Para analizar este problema es necesario separar la cosa en dos, y no mezclarlas como mal intencionadamente ha hecho la alcaldesa de Lima. Una primera cosa es el mercado de la Parada, y otra segunda son las actividades desarrolladas en sus alrededores, es decir, en la vía pública ¿Cómo surge la vía pública? La vía pública es el resultado del entendimiento de que para unir propiedades deben existir accesos que permitan a los legítimos propietarios usufructuar sus bienes. Cualquier ocupación de tal acceso es, de forma derivada, una violación a la propiedad privada. Es como intentar ingresar a tu casa cuando alguien ha puesto una roca en la vereda. El invasor no podría alegar que por el hecho de estar fuera del área de tu propiedad no está afectando la misma. Entonces, lo que permitió que la tugurización reine en los alrededores de La Parada fue la violación al derecho de propiedad ¿Quién estaba a cargo de mantener el orden? ¿De evitar que la propiedad privada fuera afectada? Pues el Estado. Por tanto, la tugurizarían generada en los alrededores del mercado no fue sino producto de la mala administración del orden público por parte del Estado. Los comerciantes de la Parada no son sino víctimas de esta invasión bárbara.  Similar problema enfrentó años atrás el Complejo Comercial de Gamarra, ubicado apenas a unas cuadras de La Parada. Aquí la solución fue echar a los invasores y restablecer el orden. La solución no fue abolir el comercio de la zona como hoy se pretende. Hoy en día Gamarra no es el paraíso, pero sin duda es un lugar amigable donde se puede ir con la familia y transitar sin mayor problema.
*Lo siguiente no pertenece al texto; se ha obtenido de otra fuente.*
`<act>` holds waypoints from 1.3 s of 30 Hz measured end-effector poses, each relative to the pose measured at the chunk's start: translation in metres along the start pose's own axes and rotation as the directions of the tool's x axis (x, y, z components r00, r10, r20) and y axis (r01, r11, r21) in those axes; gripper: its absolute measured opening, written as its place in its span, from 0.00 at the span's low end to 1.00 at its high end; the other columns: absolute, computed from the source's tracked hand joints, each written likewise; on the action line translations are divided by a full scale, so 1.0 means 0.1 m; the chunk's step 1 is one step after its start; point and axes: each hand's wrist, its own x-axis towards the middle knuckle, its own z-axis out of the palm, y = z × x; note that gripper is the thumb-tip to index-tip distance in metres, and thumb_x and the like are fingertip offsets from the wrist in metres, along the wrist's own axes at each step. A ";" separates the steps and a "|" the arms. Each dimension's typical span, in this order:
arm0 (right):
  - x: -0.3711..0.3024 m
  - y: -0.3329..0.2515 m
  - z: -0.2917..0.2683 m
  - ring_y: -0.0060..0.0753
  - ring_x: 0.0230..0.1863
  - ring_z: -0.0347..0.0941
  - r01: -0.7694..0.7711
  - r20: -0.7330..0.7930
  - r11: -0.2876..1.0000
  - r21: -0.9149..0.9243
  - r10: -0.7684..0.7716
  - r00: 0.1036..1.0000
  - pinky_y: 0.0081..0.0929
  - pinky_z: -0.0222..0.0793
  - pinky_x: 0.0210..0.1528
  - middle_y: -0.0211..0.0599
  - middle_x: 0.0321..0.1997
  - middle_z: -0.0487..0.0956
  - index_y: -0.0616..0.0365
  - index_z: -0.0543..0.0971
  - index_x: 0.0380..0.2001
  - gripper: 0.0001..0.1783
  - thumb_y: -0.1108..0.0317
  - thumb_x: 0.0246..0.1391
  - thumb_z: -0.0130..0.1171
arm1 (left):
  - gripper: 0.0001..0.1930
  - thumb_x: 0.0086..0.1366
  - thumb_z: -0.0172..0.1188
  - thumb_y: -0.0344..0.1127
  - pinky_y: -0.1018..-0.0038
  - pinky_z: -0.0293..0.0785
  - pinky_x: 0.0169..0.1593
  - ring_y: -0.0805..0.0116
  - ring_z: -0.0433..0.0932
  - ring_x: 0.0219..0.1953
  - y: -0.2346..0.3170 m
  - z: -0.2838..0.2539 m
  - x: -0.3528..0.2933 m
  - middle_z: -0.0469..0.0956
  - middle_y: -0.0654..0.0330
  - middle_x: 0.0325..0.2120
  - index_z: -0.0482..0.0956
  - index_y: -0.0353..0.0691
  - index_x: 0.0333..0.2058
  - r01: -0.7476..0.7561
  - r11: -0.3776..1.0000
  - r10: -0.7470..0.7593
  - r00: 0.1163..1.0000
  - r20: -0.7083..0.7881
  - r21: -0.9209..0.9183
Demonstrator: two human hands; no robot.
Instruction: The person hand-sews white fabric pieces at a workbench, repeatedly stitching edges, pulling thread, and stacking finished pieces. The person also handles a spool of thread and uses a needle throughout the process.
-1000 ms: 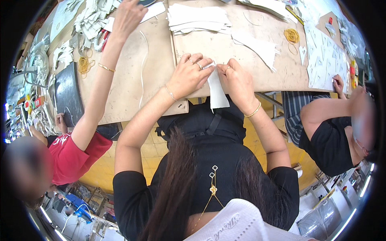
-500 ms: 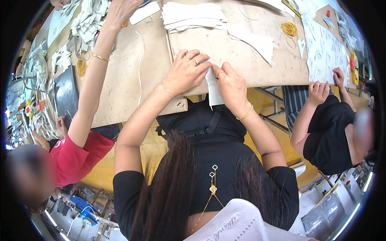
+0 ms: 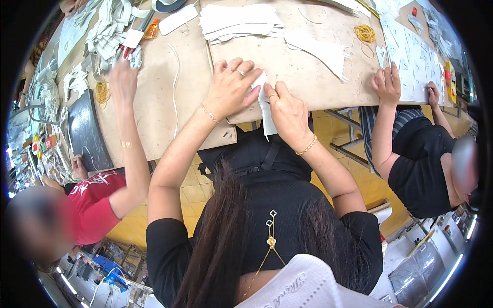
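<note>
A narrow white strip of cut material (image 3: 268, 119) lies at the table's near edge, its lower end hanging over. My right hand (image 3: 289, 115) is closed in a pinch at the strip's right edge. On the strip's left side, my left hand (image 3: 230, 91) rests on the table with its thumb apart from its fingers. Its index fingertip is close to the strip's upper end; whether it touches cannot be made out. Beyond my hands sits a stack of white cut pieces (image 3: 239, 21). To its right lies a flared white piece (image 3: 317, 54) with ragged ends.
On the left, a co-worker's blurred hand (image 3: 123, 79) is over the table near a dark board (image 3: 88, 132). At right, another person's raised hand (image 3: 386, 84) is beside a sheet of small pieces (image 3: 413, 61). Rubber bands (image 3: 364, 34) and an orange bottle (image 3: 152, 30) lie farther back.
My left thumb and fingers have spread away from the strip's upper end, uncovering it. The left co-worker's arm has drawn back toward them. The right co-worker's hand has lifted off the sheet.
</note>
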 end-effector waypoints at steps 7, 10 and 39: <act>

¿Quién administró La Parada?

Luego, respecto a la primera cosa, mucho se ha hablado de las pésimas condiciones del comercio al interior del mercado (ya no en las afueras). La infraestructura y los servicios logísticos  complementarios eran obsoletos, decían. Pero la pregunta es ¿Quién administró la Parada? ¿Los comerciantes o la Municipalidad de Lima? Si los servicios que este mercado brindaba no evolucionaron a la par de la modernidad fue únicamente responsabilidad de su administración, es decir,  la Municipalidad a través de su empresa estatal EMMSA. Las empresas municipales siempre han servido únicamente para que la burocracia de turno haga su agosto ¿Pero no era que en los noventas el Estado se había retirado de la actividad empresarial? Pues parece que tal mensaje nunca llegó a la Municipalidad de Lima que actualmente tiene un portafolio compuesto por varias empresas que debería transferir al sector privado ante su incapacidad de ofrecer lo que la sociedad requiere.

¿Es el comercio sinónimo de desorden, caos y hacinamiento?

La alcaldía ha propuesto como solución al problema de La Parada abolir el comercio del lugar y poner en su lugar un parque donde las personas desarrollen actividades de esparcimiento. Parque del migrante ha dicho que se llamará. Tal determinación no ha sido adecuadamente explicada, pero una primera idea es que la burocracia municipal del gobierno izquierdista de Susana Villarán asocia el problema de tugurización y la inseguridad a las actividades mercantiles, y la paz y la tranquilidad a las actividades de esparcimiento. Si eso fuera así, la Municipalidad se equivoca, pues el desarrollo del caos nada tiene que ver con la actividad que se realice, sino más bien con la administración del orden y el respeto a la propiedad. Puede construir un parque o una iglesia como aquella que Cristo limpió de sus invasores, los efectos colaterales de no salvaguardar la propiedad adecuadamente serán los mismos. Incluso en un burdel reina el orden y la seguridad cuando la propiedad es puesta a buen recaudo, y cuando su administrador es un empresario dedicado a garantizar un buen servicio antes que un burócrata que no ve más allá de sus narices. De hecho, he visto muchos burdeles más ordenados y seguros que muchos parques municipales donde varias veces he sufrido asaltos. En el Perú, habría que recordar lo que fue el del parque Kennedy hasta antes de 1990, una canción del grupo frágil lo retrataba muy “hoy es viernes sangriento, allí están las muchachas …”. El hacinamiento pues, señora Susana, no es propio de alguna actividad específica, un parque también puede ser una olla de grillos como lo es hoy su lista de regidores.